New technology involving “heat maps” that illustrate high concentrations of HIV infection are helping the Northwell Health system better target outreach in African-American communities, officials with the health network said Thursday.
Northwell’s Center for AIDS Research and Treatment in Manhasset has targeted several so-called hot zones of HIV infection — all communities with significant African-American populations — as areas for outreach. The center’s director named Hempstead, Westbury and Huntington Station as hot zones for HIV, along with the borough of Queens.

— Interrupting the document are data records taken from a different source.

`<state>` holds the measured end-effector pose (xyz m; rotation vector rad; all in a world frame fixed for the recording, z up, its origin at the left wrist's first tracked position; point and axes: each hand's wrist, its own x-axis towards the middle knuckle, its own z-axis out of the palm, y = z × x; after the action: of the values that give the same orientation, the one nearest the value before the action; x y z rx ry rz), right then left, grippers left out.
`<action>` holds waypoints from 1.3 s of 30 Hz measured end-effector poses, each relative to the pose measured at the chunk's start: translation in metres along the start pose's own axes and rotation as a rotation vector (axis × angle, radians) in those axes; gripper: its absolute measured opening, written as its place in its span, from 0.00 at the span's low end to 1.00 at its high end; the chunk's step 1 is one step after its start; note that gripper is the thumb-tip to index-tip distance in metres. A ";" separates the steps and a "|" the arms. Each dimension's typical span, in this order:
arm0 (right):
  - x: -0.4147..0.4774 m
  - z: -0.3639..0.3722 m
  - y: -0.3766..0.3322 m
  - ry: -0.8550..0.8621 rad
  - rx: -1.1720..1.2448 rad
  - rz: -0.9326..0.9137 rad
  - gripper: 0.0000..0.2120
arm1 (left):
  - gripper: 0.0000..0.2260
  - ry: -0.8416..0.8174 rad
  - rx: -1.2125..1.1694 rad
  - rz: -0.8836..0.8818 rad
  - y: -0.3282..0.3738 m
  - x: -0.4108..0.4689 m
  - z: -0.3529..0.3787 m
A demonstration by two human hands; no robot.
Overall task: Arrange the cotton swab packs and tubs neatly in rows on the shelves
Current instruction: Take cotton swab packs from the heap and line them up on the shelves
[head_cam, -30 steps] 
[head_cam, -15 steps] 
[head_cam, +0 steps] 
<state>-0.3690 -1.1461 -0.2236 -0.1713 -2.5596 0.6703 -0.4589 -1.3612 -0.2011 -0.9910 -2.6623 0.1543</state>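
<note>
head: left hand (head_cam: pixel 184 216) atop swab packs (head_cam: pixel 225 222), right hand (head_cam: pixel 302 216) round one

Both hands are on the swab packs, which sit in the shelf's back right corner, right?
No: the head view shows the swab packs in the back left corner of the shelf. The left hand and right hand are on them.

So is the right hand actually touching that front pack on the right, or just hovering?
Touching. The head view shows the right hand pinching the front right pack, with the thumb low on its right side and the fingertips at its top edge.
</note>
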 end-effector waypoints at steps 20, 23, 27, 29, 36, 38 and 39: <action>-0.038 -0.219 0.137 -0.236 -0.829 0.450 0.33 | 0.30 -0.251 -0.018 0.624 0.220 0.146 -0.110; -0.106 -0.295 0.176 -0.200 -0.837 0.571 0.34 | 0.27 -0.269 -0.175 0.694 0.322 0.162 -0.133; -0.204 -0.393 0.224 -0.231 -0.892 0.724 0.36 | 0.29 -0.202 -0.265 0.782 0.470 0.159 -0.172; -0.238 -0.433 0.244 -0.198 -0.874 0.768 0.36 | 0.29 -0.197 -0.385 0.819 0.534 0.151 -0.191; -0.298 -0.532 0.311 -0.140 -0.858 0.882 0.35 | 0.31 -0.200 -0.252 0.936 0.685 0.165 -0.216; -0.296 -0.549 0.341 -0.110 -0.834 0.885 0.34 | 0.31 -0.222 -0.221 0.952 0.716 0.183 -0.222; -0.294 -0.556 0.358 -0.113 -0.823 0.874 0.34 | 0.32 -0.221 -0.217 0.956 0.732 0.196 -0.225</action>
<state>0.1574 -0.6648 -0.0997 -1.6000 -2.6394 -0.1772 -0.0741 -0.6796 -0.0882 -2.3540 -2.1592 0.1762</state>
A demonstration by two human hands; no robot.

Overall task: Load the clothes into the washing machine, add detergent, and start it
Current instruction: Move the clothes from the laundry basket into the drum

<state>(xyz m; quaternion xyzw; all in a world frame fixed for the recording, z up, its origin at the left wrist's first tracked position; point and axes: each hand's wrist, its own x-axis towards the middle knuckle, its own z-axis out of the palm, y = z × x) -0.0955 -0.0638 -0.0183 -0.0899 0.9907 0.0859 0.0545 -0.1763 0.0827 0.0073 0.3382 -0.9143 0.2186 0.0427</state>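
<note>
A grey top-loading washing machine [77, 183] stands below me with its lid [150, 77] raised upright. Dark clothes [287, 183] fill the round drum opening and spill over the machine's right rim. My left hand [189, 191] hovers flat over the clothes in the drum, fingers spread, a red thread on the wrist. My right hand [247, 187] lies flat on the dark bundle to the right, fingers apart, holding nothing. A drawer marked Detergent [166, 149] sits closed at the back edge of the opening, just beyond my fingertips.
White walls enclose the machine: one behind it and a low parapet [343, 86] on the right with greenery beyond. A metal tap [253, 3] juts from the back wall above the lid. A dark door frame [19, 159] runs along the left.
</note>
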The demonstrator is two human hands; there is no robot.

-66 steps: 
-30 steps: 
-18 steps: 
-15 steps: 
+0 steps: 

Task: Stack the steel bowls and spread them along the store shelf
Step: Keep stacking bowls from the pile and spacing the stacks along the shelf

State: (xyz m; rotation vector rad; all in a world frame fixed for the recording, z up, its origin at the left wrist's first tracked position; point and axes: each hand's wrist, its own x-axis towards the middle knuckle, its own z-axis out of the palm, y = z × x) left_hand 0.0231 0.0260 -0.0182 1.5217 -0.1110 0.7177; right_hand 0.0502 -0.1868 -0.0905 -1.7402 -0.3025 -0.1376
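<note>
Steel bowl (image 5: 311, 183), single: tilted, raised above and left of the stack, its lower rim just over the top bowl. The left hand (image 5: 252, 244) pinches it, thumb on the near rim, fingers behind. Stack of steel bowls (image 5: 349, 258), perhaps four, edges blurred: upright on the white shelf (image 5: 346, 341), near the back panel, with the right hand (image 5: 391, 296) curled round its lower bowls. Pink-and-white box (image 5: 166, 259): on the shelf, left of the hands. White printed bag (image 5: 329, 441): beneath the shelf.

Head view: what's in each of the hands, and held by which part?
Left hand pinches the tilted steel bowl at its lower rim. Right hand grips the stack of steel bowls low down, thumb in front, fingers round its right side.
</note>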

These areas are being targeted by the center for prevention, treatment and education, said Dr. Joseph McGowan, who introduced his heat maps during a morning news briefing.
African-Americans are 17 times more likely to die of HIV than their white counterparts, and constitute more than 50 percent of HIV cases nationwide, according to the Centers for Disease Control and Prevention. Blacks additionally are more likely to be unemployed and have housing and food insecurities — risky situations that surprisingly track with higher HIV infection rates, McGowan said.
“The epidemic is still expanding, but at a slower rate. Therefore there are not fewer, but more people living with HIV on Long Island every year,” he said.
About 130,000 people of all races have tested positive for HIV statewide, according to data from the state Department of Health.
The New York State HIV/AIDS Annual Surveillance Report, which was posted on the Health Department’s website in December, shows 5,815 people in Nassau and Suffolk living with diagnosed HIV infection. Of those, 2,744 people, including inmates, were in Nassau County. That figure encompasses 1,170 people who are HIV positive but do not have AIDS, and 1,574 with the full-blown disease.
In Suffolk, the total, including inmates, is listed at 3,071 of which 1,328 are living with HIV but do not have AIDS, and 1,743 who have the immune deficiency disease.
Islandwide, however, there is an estimated 1,000 people who are probably infected with the virus but don’t know it, and many probably reside in the hot zones, McGowan said.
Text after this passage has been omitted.